Franz Schubert : La Truite - Fantaisie en ut majeur
(Évidence) janvier 2018
"Je suis venu au monde que pour composer" Franz Schubert
Le pianiste Nathanaël Gouin et le violoniste Guillaume Chilemme s’intéressent depuis longtemps à la musique de chambre. C’est avec beaucoup de poésie et de sensibilité qu’ils s’attaquent à la fantaisie en Do Majeur et au quintette avec piano "La truite" et transmettent toute la magie du compositeur Autrichien, ses émotions et ses sentiments, cette capacité à être le reflet, cette transfiguration de nos propres émois.
Dire que la vie de Schubert fut sombre est un euphémisme mais l’été 1819 est comme un rayon de soleil, une véritable accalmie, pour l’une des rares fois de sa (trop courte) vie Schubert est heureux, et cela s’entend. Il s’est éloigné de Vienne, profite de l’existence, de la campagne et de la compagnie d’amis l’hébergeant gracieusement. Une œuvre naîtra grâce à ce bonheur simple : le quintette "la truite". Une de ses rares œuvres au climat vraiment heureux. Preuve de ce bonheur, ces tonalités majeures éclatantes éloignées des tourments des modulations mineures. Il s’agit d’une commande du violoncelliste et ami Sylvestre Paumgartner. Schubert compose ce quintette pour piano, violon, alto, violoncelle et contrebasse dans l’idée de laisser une partie importante au violoncelle, la contrebasse reprenant à son compte le rôle de basse harmonique. Les notes virevoltent, la méditation sereine enchaîne à une certaine allégresse.

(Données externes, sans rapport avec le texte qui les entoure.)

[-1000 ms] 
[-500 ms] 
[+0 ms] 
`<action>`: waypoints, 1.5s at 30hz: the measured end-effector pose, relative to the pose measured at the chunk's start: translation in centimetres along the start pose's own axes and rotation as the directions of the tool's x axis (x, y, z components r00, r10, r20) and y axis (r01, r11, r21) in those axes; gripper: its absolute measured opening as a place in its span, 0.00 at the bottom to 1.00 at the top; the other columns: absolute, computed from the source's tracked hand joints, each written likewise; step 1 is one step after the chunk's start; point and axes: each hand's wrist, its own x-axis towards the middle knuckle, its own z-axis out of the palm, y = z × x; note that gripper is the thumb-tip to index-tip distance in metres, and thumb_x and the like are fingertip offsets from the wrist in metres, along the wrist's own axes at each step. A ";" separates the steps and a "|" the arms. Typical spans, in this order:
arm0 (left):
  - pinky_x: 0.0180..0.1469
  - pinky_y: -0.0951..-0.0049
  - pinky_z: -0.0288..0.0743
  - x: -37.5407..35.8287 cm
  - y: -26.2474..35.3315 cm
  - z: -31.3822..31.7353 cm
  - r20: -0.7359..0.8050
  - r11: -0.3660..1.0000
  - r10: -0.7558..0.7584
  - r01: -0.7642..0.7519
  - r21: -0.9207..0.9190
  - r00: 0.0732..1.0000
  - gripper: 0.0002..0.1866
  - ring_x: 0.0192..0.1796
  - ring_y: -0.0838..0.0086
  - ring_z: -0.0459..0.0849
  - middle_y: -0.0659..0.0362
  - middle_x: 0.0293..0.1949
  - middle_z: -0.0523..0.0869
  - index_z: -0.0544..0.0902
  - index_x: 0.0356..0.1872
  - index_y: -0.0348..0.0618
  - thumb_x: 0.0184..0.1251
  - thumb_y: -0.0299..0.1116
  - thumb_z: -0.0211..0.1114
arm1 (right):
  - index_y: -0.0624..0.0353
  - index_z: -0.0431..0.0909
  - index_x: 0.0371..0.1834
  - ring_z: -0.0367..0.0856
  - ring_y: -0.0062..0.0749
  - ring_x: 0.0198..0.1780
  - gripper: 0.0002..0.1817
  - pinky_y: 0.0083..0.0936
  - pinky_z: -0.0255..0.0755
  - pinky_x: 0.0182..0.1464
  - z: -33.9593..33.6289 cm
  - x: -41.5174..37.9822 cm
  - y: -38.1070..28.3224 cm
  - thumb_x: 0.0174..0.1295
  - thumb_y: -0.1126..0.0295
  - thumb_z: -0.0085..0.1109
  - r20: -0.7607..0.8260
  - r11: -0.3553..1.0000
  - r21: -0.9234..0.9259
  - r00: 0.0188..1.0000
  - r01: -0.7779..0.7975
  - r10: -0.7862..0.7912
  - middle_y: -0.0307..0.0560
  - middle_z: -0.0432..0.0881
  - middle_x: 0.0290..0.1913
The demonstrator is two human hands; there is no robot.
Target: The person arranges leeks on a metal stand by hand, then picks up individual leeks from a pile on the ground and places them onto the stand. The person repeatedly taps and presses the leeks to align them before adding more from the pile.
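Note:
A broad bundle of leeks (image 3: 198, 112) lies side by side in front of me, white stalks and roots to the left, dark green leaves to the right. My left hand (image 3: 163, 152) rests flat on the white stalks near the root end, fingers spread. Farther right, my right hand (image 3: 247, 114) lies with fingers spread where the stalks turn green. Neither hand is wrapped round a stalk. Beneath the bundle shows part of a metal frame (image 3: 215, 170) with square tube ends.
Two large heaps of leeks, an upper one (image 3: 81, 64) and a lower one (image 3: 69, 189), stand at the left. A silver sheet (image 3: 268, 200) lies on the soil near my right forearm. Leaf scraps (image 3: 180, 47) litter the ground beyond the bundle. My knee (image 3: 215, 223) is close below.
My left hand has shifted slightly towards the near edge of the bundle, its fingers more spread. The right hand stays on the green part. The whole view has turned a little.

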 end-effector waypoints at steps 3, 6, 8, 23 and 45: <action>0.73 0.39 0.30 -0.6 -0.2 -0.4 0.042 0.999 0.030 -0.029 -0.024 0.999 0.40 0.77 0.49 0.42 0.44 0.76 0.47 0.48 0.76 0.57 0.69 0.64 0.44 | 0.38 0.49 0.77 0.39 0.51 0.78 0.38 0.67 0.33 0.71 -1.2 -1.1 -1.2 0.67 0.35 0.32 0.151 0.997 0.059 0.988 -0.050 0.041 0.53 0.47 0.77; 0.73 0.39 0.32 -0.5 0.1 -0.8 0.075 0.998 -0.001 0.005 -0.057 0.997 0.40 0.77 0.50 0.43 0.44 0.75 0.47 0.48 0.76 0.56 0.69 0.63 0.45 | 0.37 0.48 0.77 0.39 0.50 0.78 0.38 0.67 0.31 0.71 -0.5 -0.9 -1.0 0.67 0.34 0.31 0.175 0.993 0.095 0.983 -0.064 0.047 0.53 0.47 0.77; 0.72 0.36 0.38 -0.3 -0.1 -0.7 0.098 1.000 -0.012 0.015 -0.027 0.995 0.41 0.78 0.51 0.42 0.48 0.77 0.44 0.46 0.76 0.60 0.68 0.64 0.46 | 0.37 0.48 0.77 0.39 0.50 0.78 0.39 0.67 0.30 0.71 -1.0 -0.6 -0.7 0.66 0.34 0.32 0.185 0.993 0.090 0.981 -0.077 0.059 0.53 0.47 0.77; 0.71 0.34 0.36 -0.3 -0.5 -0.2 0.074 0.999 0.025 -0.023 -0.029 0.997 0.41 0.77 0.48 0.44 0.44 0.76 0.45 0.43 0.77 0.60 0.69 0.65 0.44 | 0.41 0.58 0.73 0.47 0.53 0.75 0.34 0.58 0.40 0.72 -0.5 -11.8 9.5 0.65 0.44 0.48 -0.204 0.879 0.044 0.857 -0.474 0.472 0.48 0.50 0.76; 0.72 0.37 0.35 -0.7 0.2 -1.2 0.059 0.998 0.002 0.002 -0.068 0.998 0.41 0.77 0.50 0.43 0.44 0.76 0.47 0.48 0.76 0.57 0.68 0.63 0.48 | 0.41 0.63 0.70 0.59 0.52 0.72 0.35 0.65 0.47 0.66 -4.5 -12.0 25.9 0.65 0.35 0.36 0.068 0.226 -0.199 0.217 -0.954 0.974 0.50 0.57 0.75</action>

La période de composition de la fantaisie pour piano et violon op. 159 est nettement plus sombre et troublée. En 1827, Schubert est bouleversé par la mort de Beethoven qu’il voit comme le miroir de sa propre mort imminente. "Le voyage d’Hiver" en est une évocation. Il reste encore un peu de sérénité chez lui et cela se retrouve dans cette fantaisie, dernière œuvre mettant en duo piano et violon. Œuvre étonnante, elle est bien plus riche et d’une architecture plus complexe que ce à quoi nous pourrions nous attendre de ce genre de pièce. Chaque mouvement se déploie presque indépendamment dévoilant de nombreuses expressions mélodiques. Lyrique et exigeante cette fantaisie, tout comme le quintette demande une virtuosité certaine. Virtuosité que Nathanaël Gouin et Guillaume Chilemne (aidés par Marie Chilemme (alto), Astrig Siranossian (violoncelle) et Émilie Legrand (contrebasse)) montrent tout au long de ce disque.